Search the listing below for lines that hold the word "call", and report only how many there are.
---
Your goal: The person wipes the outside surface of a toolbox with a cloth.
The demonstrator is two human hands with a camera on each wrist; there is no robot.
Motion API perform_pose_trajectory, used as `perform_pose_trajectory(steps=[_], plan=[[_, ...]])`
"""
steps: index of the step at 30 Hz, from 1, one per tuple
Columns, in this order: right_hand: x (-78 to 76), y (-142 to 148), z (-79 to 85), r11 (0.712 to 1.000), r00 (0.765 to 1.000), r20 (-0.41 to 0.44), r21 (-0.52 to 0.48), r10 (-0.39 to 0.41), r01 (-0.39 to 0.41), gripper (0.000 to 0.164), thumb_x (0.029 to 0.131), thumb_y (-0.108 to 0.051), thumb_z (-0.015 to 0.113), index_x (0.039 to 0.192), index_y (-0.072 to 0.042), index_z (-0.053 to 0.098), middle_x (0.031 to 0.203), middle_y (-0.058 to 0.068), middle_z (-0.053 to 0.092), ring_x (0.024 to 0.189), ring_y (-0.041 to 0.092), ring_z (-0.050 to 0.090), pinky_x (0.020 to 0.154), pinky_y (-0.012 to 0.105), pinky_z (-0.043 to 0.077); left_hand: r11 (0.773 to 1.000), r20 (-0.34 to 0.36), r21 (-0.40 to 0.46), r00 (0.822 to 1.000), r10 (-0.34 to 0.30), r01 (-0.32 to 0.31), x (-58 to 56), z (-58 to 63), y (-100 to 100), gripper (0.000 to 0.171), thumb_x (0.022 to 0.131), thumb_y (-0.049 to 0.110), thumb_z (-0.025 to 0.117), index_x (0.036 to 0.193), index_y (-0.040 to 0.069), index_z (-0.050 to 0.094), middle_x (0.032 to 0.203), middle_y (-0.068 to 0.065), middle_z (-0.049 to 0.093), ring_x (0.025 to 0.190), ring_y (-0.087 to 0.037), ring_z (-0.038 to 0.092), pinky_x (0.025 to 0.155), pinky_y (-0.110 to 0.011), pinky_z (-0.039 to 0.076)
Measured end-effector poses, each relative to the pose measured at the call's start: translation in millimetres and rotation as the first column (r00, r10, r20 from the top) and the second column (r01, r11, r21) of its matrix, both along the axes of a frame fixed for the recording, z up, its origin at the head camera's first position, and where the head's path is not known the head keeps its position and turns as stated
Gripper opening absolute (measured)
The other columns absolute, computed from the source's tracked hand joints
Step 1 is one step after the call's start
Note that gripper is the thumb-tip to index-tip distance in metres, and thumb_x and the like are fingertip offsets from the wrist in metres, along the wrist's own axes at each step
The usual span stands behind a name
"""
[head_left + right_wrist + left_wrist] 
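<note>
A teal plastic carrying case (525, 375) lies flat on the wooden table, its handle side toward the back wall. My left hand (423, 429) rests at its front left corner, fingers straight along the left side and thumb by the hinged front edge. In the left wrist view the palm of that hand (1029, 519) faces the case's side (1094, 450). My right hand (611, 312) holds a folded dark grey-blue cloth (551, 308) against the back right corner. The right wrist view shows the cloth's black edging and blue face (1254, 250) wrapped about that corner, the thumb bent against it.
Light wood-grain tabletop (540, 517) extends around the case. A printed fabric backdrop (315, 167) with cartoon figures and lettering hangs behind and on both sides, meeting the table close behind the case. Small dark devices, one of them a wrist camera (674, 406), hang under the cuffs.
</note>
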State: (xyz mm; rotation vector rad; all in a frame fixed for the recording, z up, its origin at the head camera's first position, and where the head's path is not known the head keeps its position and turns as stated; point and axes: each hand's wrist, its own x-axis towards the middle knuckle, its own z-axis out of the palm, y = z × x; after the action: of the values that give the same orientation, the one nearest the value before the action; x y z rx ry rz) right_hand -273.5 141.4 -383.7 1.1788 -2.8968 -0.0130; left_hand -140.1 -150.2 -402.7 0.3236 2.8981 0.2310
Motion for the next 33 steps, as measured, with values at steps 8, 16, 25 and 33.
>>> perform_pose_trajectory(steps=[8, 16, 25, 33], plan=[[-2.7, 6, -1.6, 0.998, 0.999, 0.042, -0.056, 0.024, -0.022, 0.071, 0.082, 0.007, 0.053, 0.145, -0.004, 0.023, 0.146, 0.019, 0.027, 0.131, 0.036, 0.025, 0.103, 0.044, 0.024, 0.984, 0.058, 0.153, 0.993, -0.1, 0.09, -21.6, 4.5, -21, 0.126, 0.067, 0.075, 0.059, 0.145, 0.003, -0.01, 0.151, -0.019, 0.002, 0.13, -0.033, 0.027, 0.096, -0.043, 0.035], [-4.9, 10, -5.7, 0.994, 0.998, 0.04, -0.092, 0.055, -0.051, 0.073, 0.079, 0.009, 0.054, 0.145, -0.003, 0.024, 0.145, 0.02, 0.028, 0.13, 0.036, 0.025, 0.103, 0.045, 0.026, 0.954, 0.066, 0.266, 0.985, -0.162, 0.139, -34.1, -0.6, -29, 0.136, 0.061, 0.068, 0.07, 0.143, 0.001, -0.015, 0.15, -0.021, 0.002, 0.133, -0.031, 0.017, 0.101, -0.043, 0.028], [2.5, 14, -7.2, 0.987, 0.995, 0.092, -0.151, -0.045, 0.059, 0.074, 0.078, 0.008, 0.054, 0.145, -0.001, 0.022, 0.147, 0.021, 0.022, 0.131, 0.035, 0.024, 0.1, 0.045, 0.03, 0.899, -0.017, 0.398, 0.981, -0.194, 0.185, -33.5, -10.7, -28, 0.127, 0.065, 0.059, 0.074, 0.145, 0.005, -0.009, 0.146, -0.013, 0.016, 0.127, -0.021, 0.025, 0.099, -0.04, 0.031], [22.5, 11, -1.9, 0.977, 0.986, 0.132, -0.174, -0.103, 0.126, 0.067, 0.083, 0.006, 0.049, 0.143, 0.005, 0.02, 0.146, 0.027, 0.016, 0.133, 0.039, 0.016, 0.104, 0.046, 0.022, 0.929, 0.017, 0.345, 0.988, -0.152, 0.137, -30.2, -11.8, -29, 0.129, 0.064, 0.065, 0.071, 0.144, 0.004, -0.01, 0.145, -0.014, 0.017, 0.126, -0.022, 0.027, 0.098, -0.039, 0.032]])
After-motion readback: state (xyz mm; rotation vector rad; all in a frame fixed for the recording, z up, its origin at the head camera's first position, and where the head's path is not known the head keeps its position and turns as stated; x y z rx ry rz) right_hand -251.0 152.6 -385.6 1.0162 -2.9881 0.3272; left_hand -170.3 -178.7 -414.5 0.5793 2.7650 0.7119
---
## [Reply]
2